Я обязан сидеть тут и ждать у двери, а когда надо, принести воды или добыть что-нибудь из погреба, и вообще делать, что мать велит. Сегодня у меня легкий день, да и вообще сейчас в работах временный застой: кукуруза трудов уже не требует, ждет уборки, да и лесопилка жужжит вполсилы. В такие периоды затишья братья Тернеры завели обычай каждый год с женами и детьми уезжать в Ричмонд, на неделю или около того оставляя хозяйство на руках управляющего. Поскольку в отсутствие хозяев готовить матери надо только на нас самих да на домашнюю прислугу — Фифочку, Сдобро-мутра, Ткачиху и Симпампушку, — время сразу останавливается, начинает давить меня, скука гвоздем сверлит дыру в голове.

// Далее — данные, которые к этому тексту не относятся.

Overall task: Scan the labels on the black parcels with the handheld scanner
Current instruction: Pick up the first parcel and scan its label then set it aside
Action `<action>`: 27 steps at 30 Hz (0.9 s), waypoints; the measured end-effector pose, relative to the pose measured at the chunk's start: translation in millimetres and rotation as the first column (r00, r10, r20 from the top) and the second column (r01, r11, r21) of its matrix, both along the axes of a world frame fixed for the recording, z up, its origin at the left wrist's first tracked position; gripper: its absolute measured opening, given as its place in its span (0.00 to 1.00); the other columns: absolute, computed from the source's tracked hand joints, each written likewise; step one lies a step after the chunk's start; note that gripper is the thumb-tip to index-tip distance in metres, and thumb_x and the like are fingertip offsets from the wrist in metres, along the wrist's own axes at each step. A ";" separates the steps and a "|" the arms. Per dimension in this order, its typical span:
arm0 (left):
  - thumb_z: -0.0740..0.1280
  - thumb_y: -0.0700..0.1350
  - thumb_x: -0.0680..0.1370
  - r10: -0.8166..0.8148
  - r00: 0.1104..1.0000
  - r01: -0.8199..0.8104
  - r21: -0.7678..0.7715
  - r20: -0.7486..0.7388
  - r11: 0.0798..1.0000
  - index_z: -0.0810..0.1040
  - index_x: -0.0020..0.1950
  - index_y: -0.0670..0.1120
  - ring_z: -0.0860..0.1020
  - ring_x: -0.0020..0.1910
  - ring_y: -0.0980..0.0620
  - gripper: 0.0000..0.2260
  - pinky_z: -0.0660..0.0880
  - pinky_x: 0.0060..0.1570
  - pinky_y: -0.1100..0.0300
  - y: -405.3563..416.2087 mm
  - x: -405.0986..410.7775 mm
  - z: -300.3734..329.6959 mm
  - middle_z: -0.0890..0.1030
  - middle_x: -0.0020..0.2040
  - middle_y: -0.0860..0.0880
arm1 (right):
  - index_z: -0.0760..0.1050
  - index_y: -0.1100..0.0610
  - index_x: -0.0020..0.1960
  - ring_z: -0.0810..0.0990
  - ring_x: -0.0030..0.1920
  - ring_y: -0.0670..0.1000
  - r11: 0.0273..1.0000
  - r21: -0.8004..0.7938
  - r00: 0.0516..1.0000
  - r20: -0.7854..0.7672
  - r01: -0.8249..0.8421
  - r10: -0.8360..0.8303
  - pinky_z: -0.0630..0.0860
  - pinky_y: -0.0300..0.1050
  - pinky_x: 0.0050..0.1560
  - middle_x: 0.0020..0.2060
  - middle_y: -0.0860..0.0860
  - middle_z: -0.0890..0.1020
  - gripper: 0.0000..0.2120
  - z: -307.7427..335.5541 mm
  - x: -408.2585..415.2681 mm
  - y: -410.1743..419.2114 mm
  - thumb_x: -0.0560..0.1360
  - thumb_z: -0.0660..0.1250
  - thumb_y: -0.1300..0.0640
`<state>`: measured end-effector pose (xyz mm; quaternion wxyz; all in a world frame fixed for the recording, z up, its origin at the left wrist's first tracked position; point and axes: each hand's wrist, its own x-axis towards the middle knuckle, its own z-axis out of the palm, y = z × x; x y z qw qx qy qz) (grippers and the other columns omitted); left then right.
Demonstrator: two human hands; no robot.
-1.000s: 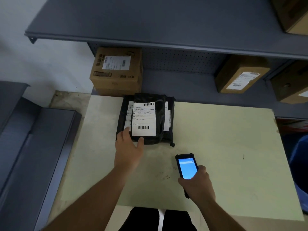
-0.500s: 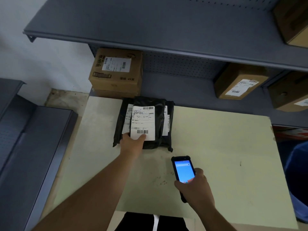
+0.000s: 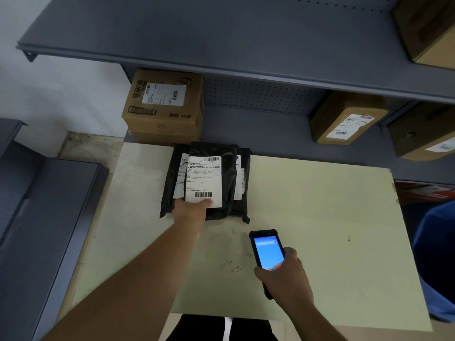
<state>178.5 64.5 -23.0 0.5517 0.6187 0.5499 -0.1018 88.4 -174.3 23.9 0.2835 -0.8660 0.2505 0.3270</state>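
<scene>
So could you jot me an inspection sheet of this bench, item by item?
Surface: pale green table, scuffed near the middle.
Job's things: stack of black parcels, top label facing up; handheld scanner, screen lit.
Clutter: nothing seen.
Hands: left hand grips the top parcel's near edge, thumb on the label; right hand holds the scanner above the table.
Cables: nothing seen.
Surroundings: grey shelf overhead; labelled cardboard boxes behind; blue bin at right.

Your left hand (image 3: 190, 209) grips the top black parcel's (image 3: 221, 183) near edge on the surface (image 3: 320, 217); your right hand (image 3: 283, 276) holds the scanner (image 3: 267, 249).
</scene>
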 end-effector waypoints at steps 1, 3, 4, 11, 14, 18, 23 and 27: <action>0.81 0.45 0.71 0.000 1.000 0.000 0.001 0.004 1.000 0.78 0.69 0.41 0.82 0.58 0.43 0.28 0.78 0.55 0.53 -0.4 0.5 1.2 0.84 0.63 0.45 | 0.65 0.47 0.60 0.87 0.34 0.52 1.000 0.002 1.000 0.000 -0.001 0.001 0.77 0.44 0.31 0.47 0.52 0.83 0.30 0.1 -0.4 -0.8 0.61 0.72 0.47; 0.81 0.44 0.72 -0.002 1.000 0.002 -0.008 0.008 1.000 0.80 0.68 0.40 0.82 0.59 0.42 0.26 0.78 0.58 0.52 -1.6 1.4 4.1 0.84 0.63 0.44 | 0.66 0.48 0.60 0.87 0.34 0.53 1.000 0.005 1.000 0.000 -0.001 0.001 0.78 0.44 0.31 0.47 0.51 0.83 0.30 1.1 -1.4 -1.8 0.61 0.72 0.47; 0.81 0.44 0.72 -0.006 1.000 0.006 -0.014 0.007 1.000 0.80 0.68 0.40 0.82 0.60 0.42 0.26 0.78 0.60 0.51 -1.8 1.8 4.7 0.84 0.63 0.44 | 0.66 0.48 0.60 0.87 0.34 0.53 1.000 0.008 1.000 0.001 -0.001 0.001 0.78 0.45 0.31 0.47 0.51 0.82 0.30 2.2 -2.0 -2.2 0.61 0.72 0.48; 0.81 0.47 0.71 -0.051 0.999 0.050 -0.061 -0.019 0.997 0.80 0.67 0.37 0.79 0.54 0.42 0.28 0.78 0.60 0.50 -4.1 6.2 15.4 0.83 0.62 0.42 | 0.64 0.47 0.59 0.86 0.25 0.50 1.000 0.009 1.000 0.018 -0.013 0.012 0.84 0.49 0.35 0.49 0.49 0.80 0.27 10.3 -5.8 -6.9 0.64 0.73 0.49; 0.82 0.49 0.69 -0.070 0.998 0.069 -0.046 -0.009 0.997 0.81 0.67 0.40 0.81 0.59 0.41 0.29 0.79 0.62 0.48 -6.0 4.4 17.9 0.84 0.62 0.44 | 0.65 0.47 0.60 0.85 0.24 0.50 1.000 0.017 1.000 0.019 -0.004 0.003 0.85 0.51 0.36 0.49 0.50 0.81 0.28 13.9 -6.5 -9.4 0.64 0.73 0.50; 0.81 0.47 0.70 -0.094 0.995 0.094 -0.038 0.023 0.995 0.81 0.65 0.41 0.80 0.57 0.44 0.26 0.77 0.58 0.51 -8.2 1.9 22.0 0.84 0.59 0.47 | 0.65 0.48 0.61 0.85 0.24 0.50 1.000 0.029 1.000 0.020 -0.010 0.009 0.86 0.52 0.36 0.49 0.51 0.81 0.30 20.5 -6.4 -11.8 0.63 0.73 0.49; 0.78 0.40 0.74 -0.086 0.990 0.100 -0.133 0.110 0.986 0.84 0.61 0.43 0.81 0.58 0.45 0.16 0.75 0.60 0.54 -11.4 -6.9 26.7 0.85 0.60 0.45 | 0.67 0.49 0.63 0.85 0.25 0.50 0.998 0.051 0.999 0.031 -0.038 0.036 0.86 0.53 0.37 0.48 0.50 0.81 0.31 33.3 -6.5 -13.9 0.63 0.73 0.48; 0.77 0.37 0.74 -0.079 0.984 0.109 -0.186 0.160 0.976 0.84 0.53 0.47 0.82 0.62 0.44 0.10 0.75 0.71 0.47 -16.4 -13.4 30.0 0.86 0.59 0.45 | 0.67 0.48 0.62 0.85 0.33 0.48 0.994 0.060 0.994 0.059 -0.097 0.093 0.86 0.52 0.39 0.47 0.49 0.81 0.30 51.1 -3.7 -15.8 0.64 0.75 0.48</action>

Тут ничего необычного нет — негритенку, которому отказано в радостях образования, делать-то ведь, по большому счету, нечего — то есть вообще нечего: книг он не читает, играм настоящим не обучен, для работы он до двенадцати лет слишком мал, так что существование негритянского дитяти исполнено той же скуки, что у годовалого мула на пастбище — впитывай солнышко, ешь, наращивай мышцы, и все это в полном неведении того, что скоро тебя на всю жизнь образдят, наденут хомут, цепи и постромки.